Mais l’accélération des livraisons se fait de manière progressive. En France, c’est le calme après la tempête… et avant l’ouragan ? Après avoir bénéficié de l’arrivage d’1,4 million de doses la semaine dernière, les professionnels de santé de ville – pharmaciens y compris – devront se satisfaire cette semaine, ainsi que la semaine prochaine, de 300 000 doses, en tout et pour tout. Ils devront mettre cette accalmie à profit pour reconstituer leurs forces car le gouvernement leur promet des mois sans répit. En tout cas dans les calendriers prévisionnels établis avec les laboratoires. Et par conséquent avec toutes les réserves d’usage.
Le gouvernement ne se dépare pas de ses certitudes : la jauge des 10 millions de Français vaccinés a été atteinte la semaine dernière et la cadence devrait être tenue à 20 millions un mois plus tard pour atteindre les 30 millions de primo-injectés à la mi-juin. Un tempo accéléré par le président de la République qui a annoncé, lors de son allocution du 31 mars, le calendrier de vaccination par classes d’âge : à partir du 16 avril pour les 60-70 ans, du 15 mai pour les 50-60 ans et du 15 juin pour les moins de 50 ans. « Nous tiendrons l’objectif que je nous ai fixé […] à savoir que d’ici à la fin de l’été, tous les Français de plus de 18 ans qui le souhaitent pourront être vaccinés », a ajouté Emmanuel Macron.

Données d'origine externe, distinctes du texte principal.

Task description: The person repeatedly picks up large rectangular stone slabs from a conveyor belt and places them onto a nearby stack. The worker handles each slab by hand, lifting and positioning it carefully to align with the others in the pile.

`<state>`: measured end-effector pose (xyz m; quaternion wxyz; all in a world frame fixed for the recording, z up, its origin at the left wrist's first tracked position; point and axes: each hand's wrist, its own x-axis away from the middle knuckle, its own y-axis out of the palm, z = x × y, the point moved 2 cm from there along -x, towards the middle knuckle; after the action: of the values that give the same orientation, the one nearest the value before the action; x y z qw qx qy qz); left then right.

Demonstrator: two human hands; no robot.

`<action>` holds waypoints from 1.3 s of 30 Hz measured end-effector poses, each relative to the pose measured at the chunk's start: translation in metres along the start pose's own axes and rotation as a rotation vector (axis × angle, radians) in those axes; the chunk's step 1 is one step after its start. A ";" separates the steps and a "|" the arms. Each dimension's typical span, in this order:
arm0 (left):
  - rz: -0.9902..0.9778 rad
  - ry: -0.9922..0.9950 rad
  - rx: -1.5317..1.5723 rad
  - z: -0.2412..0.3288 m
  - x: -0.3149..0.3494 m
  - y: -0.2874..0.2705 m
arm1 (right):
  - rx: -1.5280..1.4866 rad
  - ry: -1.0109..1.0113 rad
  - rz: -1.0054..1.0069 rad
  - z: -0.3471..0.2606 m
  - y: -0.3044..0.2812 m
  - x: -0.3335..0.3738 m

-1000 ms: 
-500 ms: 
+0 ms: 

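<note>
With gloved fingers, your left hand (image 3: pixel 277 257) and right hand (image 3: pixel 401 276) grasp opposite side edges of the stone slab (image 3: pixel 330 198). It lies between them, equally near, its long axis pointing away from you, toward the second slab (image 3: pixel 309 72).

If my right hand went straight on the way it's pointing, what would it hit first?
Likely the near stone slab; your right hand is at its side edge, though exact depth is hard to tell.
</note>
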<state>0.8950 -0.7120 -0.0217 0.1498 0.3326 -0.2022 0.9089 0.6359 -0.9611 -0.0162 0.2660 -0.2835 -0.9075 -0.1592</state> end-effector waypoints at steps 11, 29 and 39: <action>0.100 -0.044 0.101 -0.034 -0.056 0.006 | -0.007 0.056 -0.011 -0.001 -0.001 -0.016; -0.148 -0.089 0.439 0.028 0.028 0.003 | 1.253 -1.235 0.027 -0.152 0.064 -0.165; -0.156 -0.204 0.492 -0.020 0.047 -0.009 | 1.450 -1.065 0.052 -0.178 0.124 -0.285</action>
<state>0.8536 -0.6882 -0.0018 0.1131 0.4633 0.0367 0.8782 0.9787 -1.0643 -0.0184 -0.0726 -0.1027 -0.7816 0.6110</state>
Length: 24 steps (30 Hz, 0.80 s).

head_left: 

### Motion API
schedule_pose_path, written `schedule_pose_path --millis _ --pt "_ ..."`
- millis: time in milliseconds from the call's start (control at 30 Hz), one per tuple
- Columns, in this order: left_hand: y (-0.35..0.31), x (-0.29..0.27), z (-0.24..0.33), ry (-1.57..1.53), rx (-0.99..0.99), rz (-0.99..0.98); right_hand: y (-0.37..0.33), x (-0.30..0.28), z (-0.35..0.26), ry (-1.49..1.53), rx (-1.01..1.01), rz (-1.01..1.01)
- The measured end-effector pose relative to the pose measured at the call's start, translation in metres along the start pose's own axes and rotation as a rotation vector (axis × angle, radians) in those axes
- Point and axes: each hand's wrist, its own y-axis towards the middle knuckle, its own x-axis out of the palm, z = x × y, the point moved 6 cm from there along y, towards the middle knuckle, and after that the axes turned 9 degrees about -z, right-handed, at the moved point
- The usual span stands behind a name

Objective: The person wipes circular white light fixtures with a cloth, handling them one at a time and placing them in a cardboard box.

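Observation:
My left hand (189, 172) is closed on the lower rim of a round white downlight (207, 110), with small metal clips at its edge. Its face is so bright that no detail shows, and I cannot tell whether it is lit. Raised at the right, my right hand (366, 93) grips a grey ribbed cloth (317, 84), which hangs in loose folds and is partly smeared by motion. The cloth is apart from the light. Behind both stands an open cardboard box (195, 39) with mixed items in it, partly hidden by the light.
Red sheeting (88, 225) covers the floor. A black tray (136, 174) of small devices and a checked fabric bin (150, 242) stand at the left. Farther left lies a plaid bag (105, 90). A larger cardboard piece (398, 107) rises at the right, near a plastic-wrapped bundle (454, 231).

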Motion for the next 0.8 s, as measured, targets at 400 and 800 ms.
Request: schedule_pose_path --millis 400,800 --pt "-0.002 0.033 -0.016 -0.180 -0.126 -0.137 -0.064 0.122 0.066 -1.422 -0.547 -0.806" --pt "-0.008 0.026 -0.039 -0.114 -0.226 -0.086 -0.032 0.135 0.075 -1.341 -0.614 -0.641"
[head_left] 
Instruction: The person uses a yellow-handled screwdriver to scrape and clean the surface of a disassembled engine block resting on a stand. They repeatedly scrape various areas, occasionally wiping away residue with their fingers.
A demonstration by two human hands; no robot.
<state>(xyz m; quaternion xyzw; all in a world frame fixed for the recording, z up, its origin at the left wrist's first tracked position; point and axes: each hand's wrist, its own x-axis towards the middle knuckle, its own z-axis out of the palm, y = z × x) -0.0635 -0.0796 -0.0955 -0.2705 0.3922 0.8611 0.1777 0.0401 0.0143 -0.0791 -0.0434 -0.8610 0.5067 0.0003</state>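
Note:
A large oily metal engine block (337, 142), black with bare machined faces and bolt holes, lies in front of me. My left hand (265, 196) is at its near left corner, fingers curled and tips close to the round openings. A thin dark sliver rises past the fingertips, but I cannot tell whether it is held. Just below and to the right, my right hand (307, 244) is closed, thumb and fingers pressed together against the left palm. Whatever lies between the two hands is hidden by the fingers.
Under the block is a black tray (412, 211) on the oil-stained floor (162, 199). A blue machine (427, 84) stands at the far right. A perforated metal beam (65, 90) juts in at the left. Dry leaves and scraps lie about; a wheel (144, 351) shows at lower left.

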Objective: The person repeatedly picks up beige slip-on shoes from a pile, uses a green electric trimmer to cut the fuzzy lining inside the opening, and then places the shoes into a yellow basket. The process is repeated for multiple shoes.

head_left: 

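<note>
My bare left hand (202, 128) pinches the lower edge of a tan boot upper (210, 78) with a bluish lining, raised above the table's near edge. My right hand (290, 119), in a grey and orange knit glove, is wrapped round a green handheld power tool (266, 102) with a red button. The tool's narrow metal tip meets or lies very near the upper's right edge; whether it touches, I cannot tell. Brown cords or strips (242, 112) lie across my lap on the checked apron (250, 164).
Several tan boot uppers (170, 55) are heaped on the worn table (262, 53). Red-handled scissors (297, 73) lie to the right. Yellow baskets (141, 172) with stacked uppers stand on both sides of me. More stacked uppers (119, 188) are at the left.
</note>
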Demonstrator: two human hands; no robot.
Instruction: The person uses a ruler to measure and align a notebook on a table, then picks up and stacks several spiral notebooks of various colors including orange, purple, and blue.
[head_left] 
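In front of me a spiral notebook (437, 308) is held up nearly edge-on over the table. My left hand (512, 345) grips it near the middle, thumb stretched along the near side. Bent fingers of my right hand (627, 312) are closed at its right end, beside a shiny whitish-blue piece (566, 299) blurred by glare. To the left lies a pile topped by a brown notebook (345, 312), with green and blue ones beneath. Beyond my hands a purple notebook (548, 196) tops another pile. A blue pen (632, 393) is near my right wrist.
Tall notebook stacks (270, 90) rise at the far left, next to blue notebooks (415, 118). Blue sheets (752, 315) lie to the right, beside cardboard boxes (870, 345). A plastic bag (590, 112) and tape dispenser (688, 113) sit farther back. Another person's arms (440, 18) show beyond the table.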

Priorité aux professionnels de ville
Comment va s’organiser cette vaccination de masse ? Sur le terrain, les lieux et les effectueurs de la vaccination Covid sont prêts. Le gouvernement a ajouté l’option des vaccinodromes en sus des centres de vaccination, maisons et pôles de santé pluridisciplinaires, centres de santé, cabinets médicaux, pharmacies d’officine et élargi les compétences vaccinales : médecins, pharmaciens, infirmiers, sages-femmes, étudiants en santé, sapeurs-pompiers, vétérinaires… peuvent désormais manier l’aiguille. Mais le mot d’ordre reste que la campagne vaccinale passe en priorité « dans la proximité par les professionnels de santé de ville », selon le ministère de la santé. Les super centres de vaccination ou « centres à grande capacité », susceptibles d’assurer « jusqu’à 2000 injections par jour » ne viendront qu’en renfort, « en subsidiarité », affirme le ministère de la Santé pour lequel « il n’est pas question de déshabiller l’un ou l’autre ». Les contingents vont donc être répartis entre les différents canaux, les vaccins à ARN messager, Pfizer/BioNTech et Moderna restant – pour l’heure – l’apanage des vaccinations collectives.

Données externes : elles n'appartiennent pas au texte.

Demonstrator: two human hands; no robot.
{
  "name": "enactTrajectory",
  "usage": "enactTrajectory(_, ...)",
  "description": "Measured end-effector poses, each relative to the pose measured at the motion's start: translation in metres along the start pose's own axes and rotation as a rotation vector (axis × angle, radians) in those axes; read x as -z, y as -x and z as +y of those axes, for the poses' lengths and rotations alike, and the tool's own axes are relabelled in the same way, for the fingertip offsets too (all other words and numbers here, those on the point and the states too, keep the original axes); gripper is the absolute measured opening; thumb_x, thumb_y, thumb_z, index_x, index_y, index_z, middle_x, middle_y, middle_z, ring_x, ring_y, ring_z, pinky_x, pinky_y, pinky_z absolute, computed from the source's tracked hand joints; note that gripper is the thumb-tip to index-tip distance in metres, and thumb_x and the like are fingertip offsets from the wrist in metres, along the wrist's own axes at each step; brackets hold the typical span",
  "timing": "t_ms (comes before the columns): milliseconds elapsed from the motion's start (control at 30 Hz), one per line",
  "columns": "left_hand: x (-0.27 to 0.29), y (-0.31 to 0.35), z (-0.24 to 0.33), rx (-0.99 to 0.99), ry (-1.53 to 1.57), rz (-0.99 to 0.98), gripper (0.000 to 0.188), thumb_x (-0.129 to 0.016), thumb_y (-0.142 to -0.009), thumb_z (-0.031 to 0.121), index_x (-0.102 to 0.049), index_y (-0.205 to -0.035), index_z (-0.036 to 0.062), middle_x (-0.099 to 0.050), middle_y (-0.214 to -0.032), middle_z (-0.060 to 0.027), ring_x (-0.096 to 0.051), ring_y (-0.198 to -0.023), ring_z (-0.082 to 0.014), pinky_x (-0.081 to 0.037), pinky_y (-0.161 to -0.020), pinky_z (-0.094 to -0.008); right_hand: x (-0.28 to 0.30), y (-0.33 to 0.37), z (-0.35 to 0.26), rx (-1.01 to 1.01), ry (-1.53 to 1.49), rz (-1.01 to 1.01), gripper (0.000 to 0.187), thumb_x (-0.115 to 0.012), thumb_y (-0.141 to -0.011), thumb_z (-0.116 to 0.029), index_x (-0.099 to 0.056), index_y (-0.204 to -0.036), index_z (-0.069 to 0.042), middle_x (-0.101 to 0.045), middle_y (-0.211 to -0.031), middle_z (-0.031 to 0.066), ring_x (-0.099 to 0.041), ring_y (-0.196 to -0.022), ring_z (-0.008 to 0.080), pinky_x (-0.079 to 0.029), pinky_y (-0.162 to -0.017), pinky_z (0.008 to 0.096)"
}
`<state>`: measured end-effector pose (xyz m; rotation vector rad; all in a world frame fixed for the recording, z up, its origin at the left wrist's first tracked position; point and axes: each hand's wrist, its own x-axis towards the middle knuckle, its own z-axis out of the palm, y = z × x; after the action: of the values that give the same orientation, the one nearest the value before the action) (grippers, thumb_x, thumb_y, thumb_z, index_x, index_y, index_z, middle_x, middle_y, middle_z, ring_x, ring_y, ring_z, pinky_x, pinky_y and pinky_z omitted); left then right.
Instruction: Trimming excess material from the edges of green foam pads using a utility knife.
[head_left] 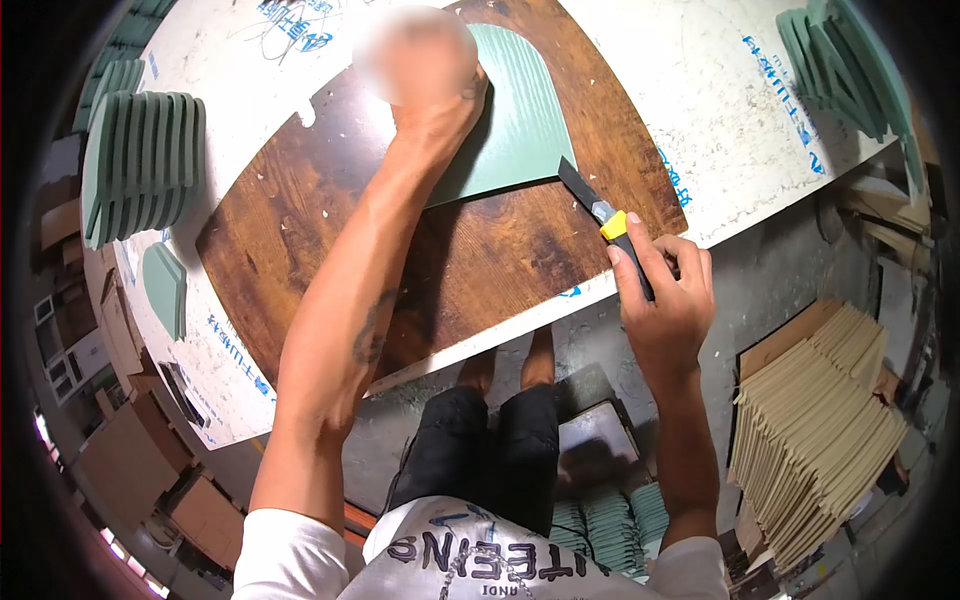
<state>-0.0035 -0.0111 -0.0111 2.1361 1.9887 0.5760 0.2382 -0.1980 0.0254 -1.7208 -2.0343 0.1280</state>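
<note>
Right hand (672, 285) clamped on utility knife (615, 226), left hand (438, 92) at green panel (522, 112), grip unclear

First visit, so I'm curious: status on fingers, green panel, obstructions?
Left fingers blurred, at green panel. Right fingers gripping utility knife, blade at panel's corner. Panel on brown board; no obstruction seen.

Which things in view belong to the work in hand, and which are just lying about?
In use:
- black-and-yellow knife, in the right hand
- green panel, near the partly blurred left hand
- brown board beneath it

Lying about, apparently:
- left green stack
- upper-right green stack
- beige stack
</note>
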Motion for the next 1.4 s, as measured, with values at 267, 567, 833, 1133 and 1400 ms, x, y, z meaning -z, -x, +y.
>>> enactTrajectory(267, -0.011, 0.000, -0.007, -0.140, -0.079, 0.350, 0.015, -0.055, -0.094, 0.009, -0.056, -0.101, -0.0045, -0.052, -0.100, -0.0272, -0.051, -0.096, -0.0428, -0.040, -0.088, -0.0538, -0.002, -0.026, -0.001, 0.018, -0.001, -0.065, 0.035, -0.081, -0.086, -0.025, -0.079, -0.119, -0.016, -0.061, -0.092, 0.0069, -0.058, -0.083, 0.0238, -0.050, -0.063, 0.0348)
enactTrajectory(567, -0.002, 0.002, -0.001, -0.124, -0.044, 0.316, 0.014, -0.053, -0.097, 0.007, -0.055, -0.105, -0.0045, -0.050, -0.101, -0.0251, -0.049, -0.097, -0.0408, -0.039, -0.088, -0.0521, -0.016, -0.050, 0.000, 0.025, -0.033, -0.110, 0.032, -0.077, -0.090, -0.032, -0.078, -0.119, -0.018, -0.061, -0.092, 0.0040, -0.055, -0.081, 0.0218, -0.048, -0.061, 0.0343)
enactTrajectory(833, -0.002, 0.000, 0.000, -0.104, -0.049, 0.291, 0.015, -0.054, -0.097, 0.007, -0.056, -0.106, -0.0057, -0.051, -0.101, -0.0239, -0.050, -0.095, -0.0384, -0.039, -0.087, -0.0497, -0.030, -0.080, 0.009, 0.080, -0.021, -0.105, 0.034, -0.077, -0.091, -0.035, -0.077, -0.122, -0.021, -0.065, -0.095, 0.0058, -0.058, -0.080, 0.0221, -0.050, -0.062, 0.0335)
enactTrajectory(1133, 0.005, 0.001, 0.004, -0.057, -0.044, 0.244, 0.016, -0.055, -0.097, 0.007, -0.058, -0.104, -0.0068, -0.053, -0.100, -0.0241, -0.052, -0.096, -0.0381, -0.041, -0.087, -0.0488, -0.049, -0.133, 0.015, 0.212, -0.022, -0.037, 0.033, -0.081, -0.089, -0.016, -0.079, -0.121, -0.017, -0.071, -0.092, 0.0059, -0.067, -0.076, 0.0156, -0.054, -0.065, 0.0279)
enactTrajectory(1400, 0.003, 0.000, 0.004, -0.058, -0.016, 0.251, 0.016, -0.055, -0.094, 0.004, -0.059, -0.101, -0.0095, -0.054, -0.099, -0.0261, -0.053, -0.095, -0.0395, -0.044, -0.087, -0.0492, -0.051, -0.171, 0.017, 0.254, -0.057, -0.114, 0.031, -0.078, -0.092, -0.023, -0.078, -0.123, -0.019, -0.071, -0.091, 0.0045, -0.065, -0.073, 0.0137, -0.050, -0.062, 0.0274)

Par ailleurs, le pharmacien retrouve, tout comme le grossiste-répartiteur, son rôle pivot dans la logistique de l’approvisionnement, qui se recentre maintenant sur le circuit traditionnel et éprouvé des produits de santé. Ainsi, un décret du 2 avril paru au « Journal officiel » le lendemain autorise désormais les pharmaciens à « approvisionner en vaccins tous établissements de santé, groupements, établissements sociaux et médico-sociaux, les services départementaux d'incendie et de secours, le bataillon de marins-pompiers de Marseille et la brigade de sapeurs-pompiers de Paris, ainsi que les centres et équipes mobiles ». Pour le président de l’Union des syndicats de pharmaciens d’officine (USPO), Gilles Bonnefond, il ne fait aucun doute que cette autorisation intervient « en prévision d’une augmentation importante du nombre de vaccins livrés ».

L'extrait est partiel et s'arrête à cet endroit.